== What is needed ==
Return the listing exactly. Keep no pictures.
══════════════════════════════
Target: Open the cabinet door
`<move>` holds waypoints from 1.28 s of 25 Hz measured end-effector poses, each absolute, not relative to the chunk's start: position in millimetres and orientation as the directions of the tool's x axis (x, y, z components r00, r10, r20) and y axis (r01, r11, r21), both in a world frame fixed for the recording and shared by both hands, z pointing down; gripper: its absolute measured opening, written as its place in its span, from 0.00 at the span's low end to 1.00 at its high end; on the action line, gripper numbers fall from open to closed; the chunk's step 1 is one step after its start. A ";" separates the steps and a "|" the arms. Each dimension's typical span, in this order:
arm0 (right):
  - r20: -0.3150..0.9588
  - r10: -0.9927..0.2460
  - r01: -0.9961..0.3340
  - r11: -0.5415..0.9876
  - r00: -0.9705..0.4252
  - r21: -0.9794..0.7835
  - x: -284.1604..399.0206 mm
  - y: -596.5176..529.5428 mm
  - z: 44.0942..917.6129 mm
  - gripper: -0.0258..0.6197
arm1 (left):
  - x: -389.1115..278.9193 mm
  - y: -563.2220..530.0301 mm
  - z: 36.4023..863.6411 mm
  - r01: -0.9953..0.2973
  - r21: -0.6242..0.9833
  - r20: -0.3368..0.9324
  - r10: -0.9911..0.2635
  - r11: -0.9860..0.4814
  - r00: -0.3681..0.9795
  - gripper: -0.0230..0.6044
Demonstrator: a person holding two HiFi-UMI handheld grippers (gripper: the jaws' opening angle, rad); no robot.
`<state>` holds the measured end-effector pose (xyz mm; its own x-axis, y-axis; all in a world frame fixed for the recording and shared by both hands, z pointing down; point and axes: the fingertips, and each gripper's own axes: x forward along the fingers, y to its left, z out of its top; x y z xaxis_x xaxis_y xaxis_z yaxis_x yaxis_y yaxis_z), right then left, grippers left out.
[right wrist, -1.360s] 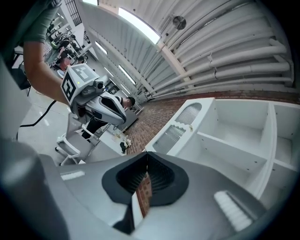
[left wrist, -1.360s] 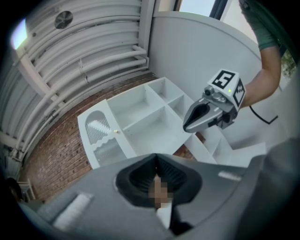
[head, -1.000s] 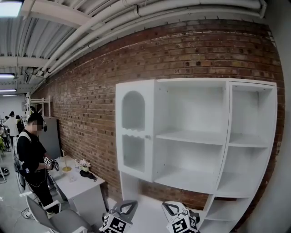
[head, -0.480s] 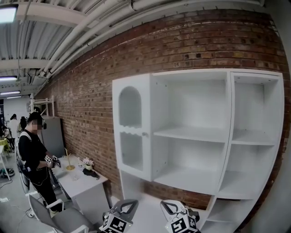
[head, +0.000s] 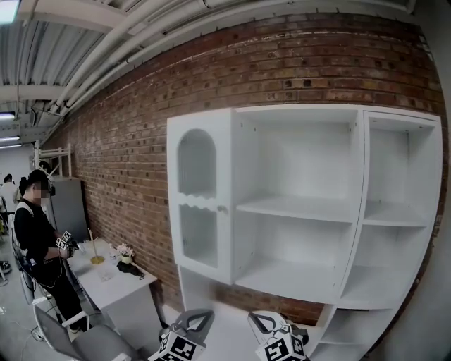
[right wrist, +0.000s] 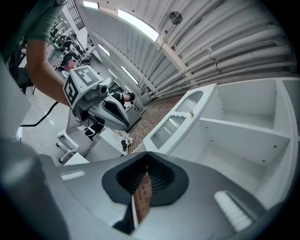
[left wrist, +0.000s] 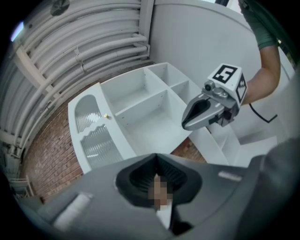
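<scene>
Brick wall backs a white cabinet; its tall upright door covers the left bay, knob on its right edge. Up and ahead of both empty, pressed-together grippers, the knob looks nearer the left gripper than the right gripper.

A red brick wall runs back to the left; white pipes follow it under a ribbed white ceiling; a light panel glows at the top left; a white table stands against the brick, a grey chair just before it; the floor is grey.
</scene>
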<state>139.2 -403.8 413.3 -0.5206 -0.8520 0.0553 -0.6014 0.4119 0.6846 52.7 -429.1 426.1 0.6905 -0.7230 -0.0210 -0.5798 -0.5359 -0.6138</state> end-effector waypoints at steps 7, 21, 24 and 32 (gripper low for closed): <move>0.052 -0.874 -0.626 0.386 -0.483 0.677 121.6 -433.7 412.0 0.05 | 35.7 -462.2 421.2 -0.553 -0.619 -0.017 -0.694 -0.558 0.720 0.03; 0.063 -0.910 -0.659 0.342 -0.409 0.670 86.6 -488.7 416.9 0.05 | 2.4 -524.0 419.8 -0.510 -0.610 -0.021 -0.631 -0.606 0.776 0.03; 0.065 -0.917 -0.665 0.333 -0.394 0.669 81.5 -499.0 418.1 0.05 | -4.0 -536.6 421.7 -0.505 -0.606 -0.021 -0.623 -0.614 0.782 0.03; 0.072 -0.927 -0.687 0.323 -0.368 0.651 76.3 -522.0 420.0 0.05 | -7.6 -559.3 424.7 -0.491 -0.597 -0.021 -0.599 -0.634 0.800 0.03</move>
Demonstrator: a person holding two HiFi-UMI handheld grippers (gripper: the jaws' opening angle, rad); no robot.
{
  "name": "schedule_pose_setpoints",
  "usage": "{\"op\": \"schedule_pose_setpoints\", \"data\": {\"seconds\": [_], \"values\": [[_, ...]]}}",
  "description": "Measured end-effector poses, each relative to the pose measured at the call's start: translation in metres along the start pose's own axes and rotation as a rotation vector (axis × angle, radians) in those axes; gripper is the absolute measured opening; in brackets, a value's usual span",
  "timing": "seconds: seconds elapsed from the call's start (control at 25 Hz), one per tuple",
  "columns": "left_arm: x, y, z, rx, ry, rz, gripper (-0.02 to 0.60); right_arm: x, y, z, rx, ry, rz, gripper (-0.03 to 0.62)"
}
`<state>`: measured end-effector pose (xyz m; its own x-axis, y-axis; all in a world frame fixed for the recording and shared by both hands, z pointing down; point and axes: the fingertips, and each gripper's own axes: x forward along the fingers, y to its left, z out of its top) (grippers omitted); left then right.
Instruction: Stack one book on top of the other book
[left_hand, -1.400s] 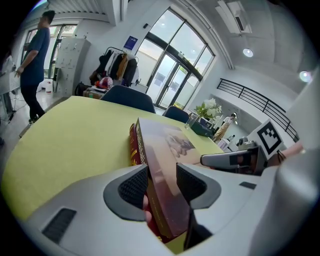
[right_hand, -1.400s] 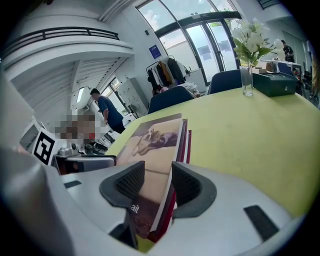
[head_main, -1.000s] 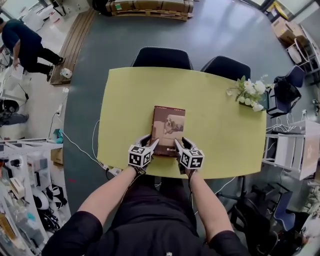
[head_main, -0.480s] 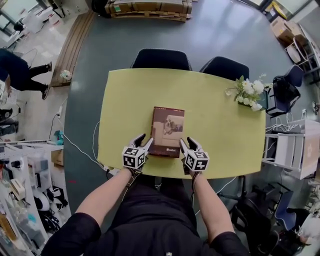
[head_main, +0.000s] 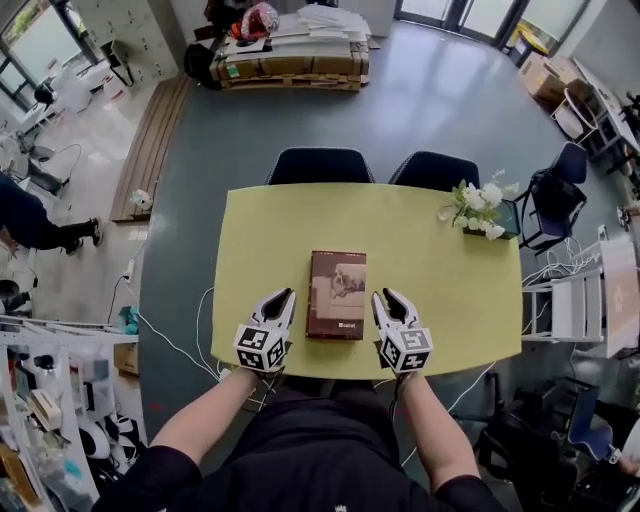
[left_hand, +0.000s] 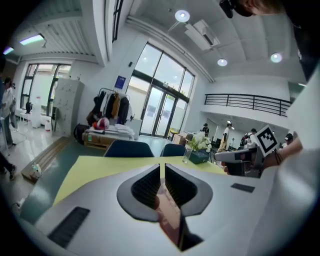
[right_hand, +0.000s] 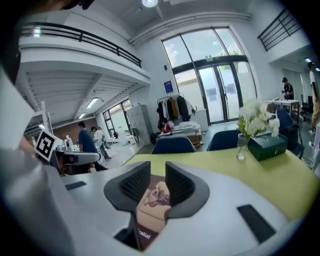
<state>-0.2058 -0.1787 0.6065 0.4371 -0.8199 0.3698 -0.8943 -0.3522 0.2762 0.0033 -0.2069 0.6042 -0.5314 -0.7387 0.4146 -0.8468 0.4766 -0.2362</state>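
The book (head_main: 337, 294) shows only its cover — anything beneath is hidden — and the left edge crops a person (head_main: 30, 215).

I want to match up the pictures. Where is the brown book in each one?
Head view: the brown book lies in the middle, on the near part of the yellow table.
Left gripper view: bottom middle, a thin slanted strip.
Right gripper view: bottom middle, slightly left.
Shared landmark: the white flowers on the table's far right.
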Motion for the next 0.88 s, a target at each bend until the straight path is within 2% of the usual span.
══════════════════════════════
== Response area ==
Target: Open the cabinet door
`<move>` holds waypoints from 1.28 s of 25 Hz measured end-effector poses, each absolute, not relative to the chunk's start: position in millimetres and orientation as the directions of the tool's x axis (x, y, z components r00, r10, r20) and y axis (r01, r11, r21), both in a world frame fixed for the recording and shared by both hands, z pointing down; gripper: its absolute measured opening, written as its place in its span, from 0.00 at the span's low end to 1.00 at its high end; on the action line, gripper numbers fall from open to closed; the chunk's step 1 is one step after its start. A ";" separates the steps and a "|" the arms. Each dimension's typical span, in this order:
arm0 (right):
  - r20: -0.3150..0.9588
  - r10: -0.9927..0.2460
  - r01: -0.9961..0.3340
  - r11: -0.5415..0.9876
  - r00: -0.9705..0.4252
  - r21: -0.9794..0.7835
  - x: -284.1604..399.0206 mm
  - y: -596.5176..529.5428 mm
  - z: 44.0942..917.6129 mm
  - gripper: -0.0258..0.6197
arm1 (left):
  - x: -389.1115..278.9193 mm
  - y: -563.2220..530.0301 mm
  - z: 36.4023..863.6411 mm
  - r01: -0.9953..0.2973
  - r21: -0.6242..0.9833
  - r20: -0.3368..0.9324
  - r10: -0.9911..0.2635
  - r11: -0.9860..0.4814
  - r00: -0.3681..0.9795
  - gripper: -0.0230..0.6044
Demonstrator: a person holding two HiFi-UMI handheld grippers (gripper: the jaws' opening angle, rad); no robot.
`<state>` holds the measured end-effector pose (xyz mm; its own x-axis, y-axis; all in a world frame fixed for the recording and shared by both hands, z pointing down; point and axes: the fingertips, and each gripper's own axes: x forward along the fingers, y to its left, z out of its top; x y z xaxis_x xaxis_y xaxis_z yaxis_x yaxis_y yaxis_z), right then left, grippers left out.
[right wrist, -1.360s] 
[left wrist, -1.360s] 
[head, -1.000s] 
[head, -0.480s] 
[head, +0.000s] 
[right wrist, +0.000s] 
[left wrist, +0.000s] 
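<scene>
Brick wall backs a white cabinet; its tall upright door covers the left bay, knob on its right edge. Up and ahead of both empty, pressed-together grippers, the knob looks nearer the left gripper than the right gripper.

A red brick wall runs back to the left; white pipes follow it under a ribbed white ceiling; a light panel glows at the top left; a white table stands against the brick, a grey chair just before it; the floor is grey.
</scene>
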<state>139.2 -403.8 413.3 -0.5206 -0.8520 0.0553 -0.6014 0.4119 0.6846 52.7 -429.1 426.1 0.6905 -0.7230 -0.0210 -0.5798 -0.5359 -0.6138</state> end-effector waypoints at steps 7, 21, 24 and 32 (gripper low for closed): <move>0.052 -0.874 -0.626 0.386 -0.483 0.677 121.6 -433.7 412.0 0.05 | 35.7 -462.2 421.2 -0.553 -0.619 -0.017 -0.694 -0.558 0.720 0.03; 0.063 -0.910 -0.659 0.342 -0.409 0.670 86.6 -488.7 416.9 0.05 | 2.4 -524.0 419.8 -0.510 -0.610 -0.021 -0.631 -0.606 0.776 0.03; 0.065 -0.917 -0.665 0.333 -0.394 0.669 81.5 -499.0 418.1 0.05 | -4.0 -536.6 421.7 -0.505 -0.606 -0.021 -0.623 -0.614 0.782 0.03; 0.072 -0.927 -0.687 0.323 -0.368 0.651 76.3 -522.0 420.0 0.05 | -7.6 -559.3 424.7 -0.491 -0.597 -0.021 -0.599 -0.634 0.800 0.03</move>
Demonstrator: a person holding two HiFi-UMI handheld grippers (gripper: the jaws' opening angle, rad); no robot.
{
  "name": "schedule_pose_setpoints",
  "usage": "{\"op\": \"schedule_pose_setpoints\", \"data\": {\"seconds\": [_], \"values\": [[_, ...]]}}",
  "description": "Measured end-effector poses, each relative to the pose measured at the call's start: translation in metres along the start pose's own axes and rotation as a rotation vector (axis × angle, radians) in those axes; gripper is the absolute measured opening; in brackets, a value's usual span",
  "timing": "seconds: seconds elapsed from the call's start (control at 25 Hz), one per tuple",
  "columns": "left_arm: x, y, z, rx, ry, rz, gripper (-0.02 to 0.60); right_arm: x, y, z, rx, ry, rz, gripper (-0.03 to 0.62)"
}
`<state>`: measured end-effector pose (xyz m; its own x-axis, y-axis; all in a world frame fixed for the recording and shared by both hands, z pointing down; point and axes: the fingertips, and each gripper's own axes: x forward along the fingers, y to its left, z out of its top) (grippers omitted); left then right.
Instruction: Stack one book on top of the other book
[left_hand, -1.400s] 
[right_hand, -1.400s] 
[head_main, -1.000s] 
[head_main, -0.480s] 
[head_main, +0.000s] 
[left_hand, +0.000s] 
[right_hand, +0.000s] 
<state>-0.2058 -0.1787 0.6065 0.4371 -0.8199 0.3698 -0.8943 -0.3522 0.2762 0.0033 -0.2069 0.6042 -0.5314 -0.7387 0.4146 -0.8468 0.4766 -0.2362</state>
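The book (head_main: 337, 294) shows only its cover — anything beneath is hidden — and the left edge crops a person (head_main: 30, 215).

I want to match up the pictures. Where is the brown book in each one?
Head view: the brown book lies in the middle, on the near part of the yellow table.
Left gripper view: bottom middle, a thin slanted strip.
Right gripper view: bottom middle, slightly left.
Shared landmark: the white flowers on the table's far right.
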Motion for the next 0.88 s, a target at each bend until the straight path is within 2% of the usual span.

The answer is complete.